Variable block deduplication can only enabled when the volume is created using the –hash-type=VARIABLE_MURMUR3.

Variable block deduplication can only be performed on local chunkstores or for cloud data.

Creating and Mounting SDFS File Systems:

Both stand alone and clustered SDFS volumes are created through the sdfscli command line. There are many options available within the command line but most of the options are set to their optimal setting. Multiple SDFS Volumes can be hosted on a single host. All volume configurations are stored, by default in /etc/sdfs .

CREATING A STANDALONE SDFS VOLUME

A simple standalone volume named “dedup” with a dedup capacity of 1TB and using variable block deduplication run the following command:

mkfs.sdfs --volume-name=dedup --volume-capacity=1TB

The following will create a volume that has a dedup capacity of 1TB and a unique block size of 32K

mkfs.sdfs --volume-name=dedup --volume-capacity=1TB --io-chunk-size=32

To add the ability for a volume to be a replication source or “master” use the following command.

mkfs.sdfs --volume_name=dedup --volume-capacity=1TB --enable-replication-master --sdfscli-password=<apasswrd>

CREATING A CLUSTER AWARE SDFS VOLUME

Volumes that are created to join a cluster require some additional configuration. In addition to the stand alone options described above, you will also want to make sure that :

  • The block size is the same across all nodes in the cluster
  • You have a shared name for the cluster. This is used to identify that all nodes listening are in the same cluster
  • Your network is bound to the right IP address
  • The Jgroups config is similiar across all nodes in the cluster

To create a simple clustered volume use the following command. This will create a 1TB volume that will store its unique blocks in the cluster, used a cluster name of “sdfs-cluster” and have a block size of 4K.

mkfs.sdfs --chunk-store-local=false --volume-name=test --volume-capacity=1TB

In addition to creating the volume, you will also want to modify the jgroups configuration associated with this volume. By default the configuration references /etc/sdfs/jgroups.cfg.xml but this can be changed within the SDFS xml configuration. Within the jgroups config, you will want to add the attribute bind_addr=”<my ip address that is visible to other nodes>” to the “UDP” xml tag. This will ensure that the SDFS volume is bound to the appropriate NIC/IP.

To create a clustered volume with specific redundancy requirements, the following command will create a volume that will ensure that atleast a copie of each block exists on at least 3 nodes.
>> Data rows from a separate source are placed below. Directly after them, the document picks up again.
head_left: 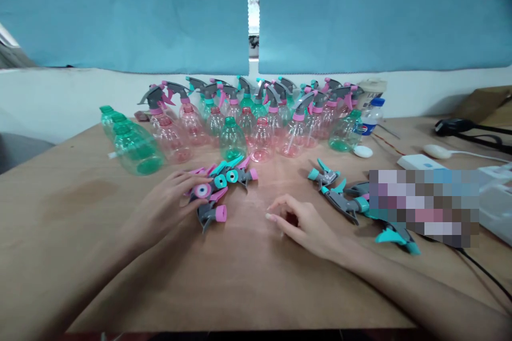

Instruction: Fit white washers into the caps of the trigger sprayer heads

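Observation:
My left hand point(174, 194) is closed round a grey and pink spray trigger head point(202, 191), its round pink collar facing me. Against it lies a small pile of other heads, among them a teal-collared spray head point(232, 176) and a pink-collared spray head point(221, 213). To the right, my right hand point(302, 224) hovers low above the tabletop, fingers curled and the thumb tip close to the index finger. Nothing shows between those fingertips. Beyond both hands stand uncapped bottles, including a green bottle point(233, 141) and a pink bottle point(262, 143).
Several bottles fitted with spray heads, such as a pink one point(295, 136), line the back. Green bottles point(138, 149) stand at left. Loose teal spray heads point(344, 203) lie at right, near a blurred patch, a Pepsi bottle point(372, 117), a white oval object point(363, 151) and cables.

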A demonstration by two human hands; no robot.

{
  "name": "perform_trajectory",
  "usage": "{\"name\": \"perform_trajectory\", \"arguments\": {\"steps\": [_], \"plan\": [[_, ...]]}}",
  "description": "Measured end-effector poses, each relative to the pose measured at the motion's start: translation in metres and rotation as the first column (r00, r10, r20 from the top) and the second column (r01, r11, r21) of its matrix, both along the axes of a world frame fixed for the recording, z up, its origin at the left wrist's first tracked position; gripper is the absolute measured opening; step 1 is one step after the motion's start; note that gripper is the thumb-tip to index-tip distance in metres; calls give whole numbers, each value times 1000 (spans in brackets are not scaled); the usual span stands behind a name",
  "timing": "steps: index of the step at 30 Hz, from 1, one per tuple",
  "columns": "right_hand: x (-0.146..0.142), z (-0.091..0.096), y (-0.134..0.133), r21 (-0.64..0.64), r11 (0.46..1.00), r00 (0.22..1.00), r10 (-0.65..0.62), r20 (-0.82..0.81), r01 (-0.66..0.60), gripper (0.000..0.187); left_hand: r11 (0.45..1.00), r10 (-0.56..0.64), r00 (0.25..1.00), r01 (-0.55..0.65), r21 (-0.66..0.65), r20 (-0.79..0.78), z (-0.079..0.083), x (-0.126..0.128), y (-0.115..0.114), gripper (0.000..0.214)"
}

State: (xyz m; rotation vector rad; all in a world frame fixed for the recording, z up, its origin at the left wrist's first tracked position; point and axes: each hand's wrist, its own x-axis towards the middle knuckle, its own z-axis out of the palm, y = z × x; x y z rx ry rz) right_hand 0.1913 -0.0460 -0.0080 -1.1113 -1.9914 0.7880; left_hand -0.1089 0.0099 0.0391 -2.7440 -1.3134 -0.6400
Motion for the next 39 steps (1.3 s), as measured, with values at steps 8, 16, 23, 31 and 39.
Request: {"name": "perform_trajectory", "arguments": {"steps": [8,16,23,31,39], "plan": [[1,1,-1,36,998,997,54,52,-56,8,1000,9,999,-9,-10,-45,0,43,-3,27],[1,-2,1,95,993,992,56,116,-68,7,941,-267,964,260,-215,-6,0,143,19,21],[1,-3,2,125,990,996,52,75,-61,7,897,-365,931,358,-258,25,-25,222,54,49],[2,-4,6,163,985,996,49,75,-61,6,867,-441,897,433,-246,25,-34,239,66,36],[7,0,8,164,987,997,-8,80,-5,8,941,-254,964,265,-209,80,-31,189,48,29]]}}
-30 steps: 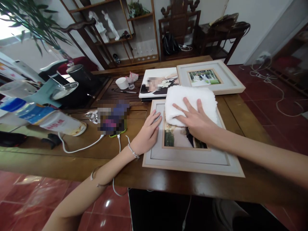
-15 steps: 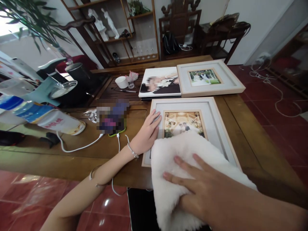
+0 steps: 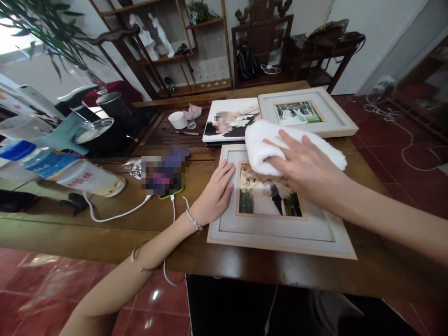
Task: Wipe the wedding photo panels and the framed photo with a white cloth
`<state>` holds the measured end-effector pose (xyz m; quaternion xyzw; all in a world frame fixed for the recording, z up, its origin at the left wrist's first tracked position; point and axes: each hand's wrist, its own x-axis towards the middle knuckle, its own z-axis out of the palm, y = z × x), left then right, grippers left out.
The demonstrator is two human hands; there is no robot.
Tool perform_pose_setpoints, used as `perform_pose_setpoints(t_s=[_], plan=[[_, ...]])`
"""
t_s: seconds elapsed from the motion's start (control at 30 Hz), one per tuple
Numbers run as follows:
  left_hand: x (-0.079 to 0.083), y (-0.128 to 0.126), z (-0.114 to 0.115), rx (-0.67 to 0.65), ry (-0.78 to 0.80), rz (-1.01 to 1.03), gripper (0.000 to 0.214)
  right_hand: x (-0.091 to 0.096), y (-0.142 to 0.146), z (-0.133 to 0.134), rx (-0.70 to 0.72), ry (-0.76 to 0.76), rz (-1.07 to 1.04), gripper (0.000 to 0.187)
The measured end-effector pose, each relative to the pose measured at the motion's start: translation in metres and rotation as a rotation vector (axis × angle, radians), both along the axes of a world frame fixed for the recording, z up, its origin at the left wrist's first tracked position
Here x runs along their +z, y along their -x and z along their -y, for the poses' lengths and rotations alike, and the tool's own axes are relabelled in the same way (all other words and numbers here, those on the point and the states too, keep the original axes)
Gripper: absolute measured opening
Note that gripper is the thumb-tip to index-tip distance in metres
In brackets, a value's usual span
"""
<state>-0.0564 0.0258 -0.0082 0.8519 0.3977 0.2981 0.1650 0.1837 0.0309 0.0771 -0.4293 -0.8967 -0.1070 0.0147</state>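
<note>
A light wooden picture frame [image 3: 276, 232] with a pale mat and a wedding photo [image 3: 258, 193] lies flat on the table before me. My left hand [image 3: 214, 193] rests on its left border, fingers stretched out. A white fluffy cloth [image 3: 261, 144] covers the frame's far right part. My right hand [image 3: 310, 170] presses on this cloth and grips it, the fingers partly spread over the top. Beyond the cloth are a second framed photo [image 3: 336, 109] and a white-edged photo panel [image 3: 213, 133], whose near right corner the cloth hides.
A phone [image 3: 168, 172] with white cables [image 3: 119, 218] lies left of my left hand. Farther left stand a plastic bottle [image 3: 80, 175] and a dark pot [image 3: 117, 112]. A white cup [image 3: 178, 120] sits on the tea tray [image 3: 157, 135]. The table's near edge runs below the frame.
My right hand has moved away from me with the cloth, from the frame's near side to its far right, uncovering the photo's lower part. My left hand has stayed put.
</note>
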Motion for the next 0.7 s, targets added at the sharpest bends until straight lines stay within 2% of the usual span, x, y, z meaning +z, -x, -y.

mkfs.sdfs --chunk-store-local=false --volume-name=test --volume-capacity=1TB --cluster-block-replicas=3

By default volumes store all data in the folder structure /opt/sdfs/<volume-name>. This may not be optimal and can be changed before a volume is mounted for the first time. In addition, volume configurations are held in the /etc/sdfs folder. Each volume configuration is created when the mkfs.sdfs command is run and stored as an XML file and its naming convention is <volume-name>-volume-cfg.xml.

SDFS Volumes are mounted with the mount.sdfs command. Mounting a volume typically typically is executed by running “mount.sdfs -v <volume-name> -m <mount-point>. As an example “mount.sdfs -v sdfs -m /media/dedup will mount the volume as configured by /etc/sdfs/sdfs-volume-cfg.xml to the path /media/dedup. Volume mounting options are as follows:

-c              sdfs volume will be compacted and then exit
-d              debug output-forcecompact   sdfs volume will be compacted even if it is missing blocks. This option is used in conjunction with -c
-h              displays available options
-m <arg>        mount point for SDFS file system e.g. /media/dedup
-nossl          If set ssl will not be used sdfscli traffic.
-o <arg>        fuse mount options.Will default to direct_io,big_writes,allow_other,fsname=SDFS
-rv <arg>       comma separated list of remote volumes that should also be accounted for when doing garbage collection. If not entered the volume will attempt to identify other volumes in the cluster.
-s              Run single threaded
-v <arg>        sdfs volume to mount e.g. dedup
-vc <arg>       sdfs volume configuration file to mount e.g. /etc/sdfs/dedup-volume-cfg.xml

Volumes are unmounted automatically when the mount.sdfs is killed or the volume is unmounted using  the umount command.

To mount a volume run

Exporting SDFS Volumes:

SDFS can be shared through NFS or ISCSI exports on Linux kernel 2.6.31 and above.

NFS Exports

SDFS is supported and has been tested with NFSv3. NFS opens and closes files with every read or write. File open and closes are expensive for SDFS and as such can degrade performance when running over NFS. SDFS volumes can be optimized for NFS with the option “–io-safe-close=false” when creating the volume. This will leave files open for NFS reads and writes. Files data will still be sync’d with every write command, so data integrity will still be maintained. Files will be closed after an inactivity period has been reached. By default this inactivity period is 15 (900) seconds minutes but can be changed at any time, along with the io-safe-close option within the xml configuration file located in /etc/sdfs/<volume-name>-volume-cfg.xml.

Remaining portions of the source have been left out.